2014 Community Grantees
College Spark Washington's 2014 grant recipients are listed below by region.
Everett Community College (Everett) -- $39,500 for a research project about the relationship that student preparation and characteristics have with the long-term math success of community college students that have gone through various reforms to the developmental math sequence that have been tried at Everett Community College.
Green River Community College Foundation (Auburn) -- $77,749 over three years to develop and test the required use of an out of class writing center services for students in remedial English and learn how requiring academic supports that are typically optional can affect the likelihood of transitioning to successful completion of college level English courses.
Tacoma Community College (Tacoma) -- $150,000 over three years to facilitate a collaborative effort between Tacoma Community College and Tacoma Public Schools to improve the alignment between the K-12 and postsecondary project partners, reduce learning gaps in the transition from high school to college in math and English, and better prepare students for college-level work.
The Dream Project (Seattle) -- $150,000 over three years to enhance its current work by improving its curriculum, materials and training of mentors; and improvements to its data management system to better inform efforts to help students avoid remediation.
Eastern Washington University (Cheney) -- $149,985 over three years to partner with Community Colleges of Spokane and K-12 school districts in the greater-Spokane region to improve the alignment of curriculum and assessments with each other and to the Common Core State Standards.
NorthEast Washington Educational Service District 101 (Spokane) -- $149,799 over three years to develop and implement an Algebra-readiness boot camp for students in 5th - 7th grades and professional development for middle school math teachers with the goal of increasing the number of students taking and passing Algebra by the 8th grade.
Educational Service District 112 (Vancouver) -- $150,000 over three years for professional development to help math teachers improve their skills in teaching Algebra to low-income middle school students. The project includes providing direct support to 75 students over three years to help them overcome barriers to success in math and change the culture of math fear and avoidance.

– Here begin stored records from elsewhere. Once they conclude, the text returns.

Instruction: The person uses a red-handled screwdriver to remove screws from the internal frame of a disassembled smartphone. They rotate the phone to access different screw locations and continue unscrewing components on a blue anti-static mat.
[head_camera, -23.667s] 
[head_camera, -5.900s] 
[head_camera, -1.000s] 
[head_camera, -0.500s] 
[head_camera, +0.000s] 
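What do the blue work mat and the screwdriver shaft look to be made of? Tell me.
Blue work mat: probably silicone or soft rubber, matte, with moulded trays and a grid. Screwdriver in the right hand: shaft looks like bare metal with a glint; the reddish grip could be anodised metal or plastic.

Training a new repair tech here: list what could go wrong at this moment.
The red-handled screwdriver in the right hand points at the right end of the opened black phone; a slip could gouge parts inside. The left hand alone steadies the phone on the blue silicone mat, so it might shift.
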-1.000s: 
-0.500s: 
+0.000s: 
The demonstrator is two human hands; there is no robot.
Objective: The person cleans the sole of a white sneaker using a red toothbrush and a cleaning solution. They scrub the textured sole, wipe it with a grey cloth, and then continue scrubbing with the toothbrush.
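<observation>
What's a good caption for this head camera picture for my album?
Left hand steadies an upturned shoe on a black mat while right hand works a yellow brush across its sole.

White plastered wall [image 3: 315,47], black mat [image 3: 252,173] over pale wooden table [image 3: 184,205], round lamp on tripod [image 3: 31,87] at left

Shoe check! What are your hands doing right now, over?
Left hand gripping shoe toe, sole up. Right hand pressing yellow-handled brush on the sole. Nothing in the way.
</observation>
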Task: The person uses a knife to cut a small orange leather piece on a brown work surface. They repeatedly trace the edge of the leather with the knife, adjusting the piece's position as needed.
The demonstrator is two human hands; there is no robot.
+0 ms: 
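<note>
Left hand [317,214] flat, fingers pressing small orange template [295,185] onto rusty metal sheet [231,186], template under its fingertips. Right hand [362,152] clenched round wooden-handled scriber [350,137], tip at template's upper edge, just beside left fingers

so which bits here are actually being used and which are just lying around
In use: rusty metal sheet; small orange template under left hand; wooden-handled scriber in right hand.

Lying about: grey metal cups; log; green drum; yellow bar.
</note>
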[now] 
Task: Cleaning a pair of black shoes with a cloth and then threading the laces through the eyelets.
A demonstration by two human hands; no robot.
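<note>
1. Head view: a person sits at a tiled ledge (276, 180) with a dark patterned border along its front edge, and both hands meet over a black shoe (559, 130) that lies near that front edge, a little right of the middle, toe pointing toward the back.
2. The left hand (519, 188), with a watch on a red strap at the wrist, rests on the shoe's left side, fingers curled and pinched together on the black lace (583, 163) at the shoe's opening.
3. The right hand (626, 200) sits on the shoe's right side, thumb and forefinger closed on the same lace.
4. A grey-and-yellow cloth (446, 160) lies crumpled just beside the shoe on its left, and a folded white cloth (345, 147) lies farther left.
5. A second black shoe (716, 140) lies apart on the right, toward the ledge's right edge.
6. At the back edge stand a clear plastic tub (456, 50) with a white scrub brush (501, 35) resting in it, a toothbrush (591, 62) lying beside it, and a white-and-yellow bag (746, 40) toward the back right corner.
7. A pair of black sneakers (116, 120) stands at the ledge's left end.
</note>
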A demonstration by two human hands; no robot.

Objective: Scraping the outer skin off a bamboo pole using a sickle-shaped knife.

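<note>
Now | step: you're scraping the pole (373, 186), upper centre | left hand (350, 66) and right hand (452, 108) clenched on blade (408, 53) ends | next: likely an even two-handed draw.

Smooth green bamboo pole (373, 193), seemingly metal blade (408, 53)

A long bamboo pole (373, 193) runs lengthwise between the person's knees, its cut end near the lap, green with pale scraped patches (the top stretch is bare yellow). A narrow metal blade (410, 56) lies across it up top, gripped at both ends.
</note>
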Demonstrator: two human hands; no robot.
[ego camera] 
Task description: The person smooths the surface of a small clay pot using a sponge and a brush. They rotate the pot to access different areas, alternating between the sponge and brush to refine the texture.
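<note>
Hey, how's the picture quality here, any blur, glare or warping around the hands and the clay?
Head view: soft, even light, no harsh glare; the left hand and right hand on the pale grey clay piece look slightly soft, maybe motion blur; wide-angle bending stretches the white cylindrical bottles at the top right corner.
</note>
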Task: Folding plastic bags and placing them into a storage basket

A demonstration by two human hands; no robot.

Peninsula College (Port Angeles) -- $149,989 over two years to expand a pilot of “flipped classrooms” - a term used to describe delivering lecture content online outside of class time and using the classroom for practicing skills, small group interactions and one-on-one instruction – to all sections of one level of developmental math and developmental English with the goal of improving the number of students that are able to go on to earn college-level credits.
Brewster School District (Brewster) --$145,000 over three years to implement TI-Math Forward, a program that includes professional development for middle school math teachers, extended class time for math, and improved use of technology to support instruction.
Toppenish Middle School (Toppenish) --$150,000 over three years to provide professional development to math teachers and required out-of-school time support to students struggling the most with math at a 100% free and reduced lunch middle school that has recently transitioned to Algebra for all students.
Central & Eastern
The Rural Alliance for College Success - Mary Walker School District (Springdale) --$120,000 over three years to administer a college placement test for math to high school juniors at over 20 participating schools and provide a remediation course during senior year to low-scoring students. The goal is to reduce the number of students that require remedial math in college.
Northwest & North Central
Washington State Board for Community and Technical Colleges (Olympia) --$150,000 over three years to assist a group of colleges with developing and implementing transcript-based placement procedures for English to replace current placement procedures that rely only on placement tests and to develop a toolkit on how to do this work that can be used by other colleges in Washington.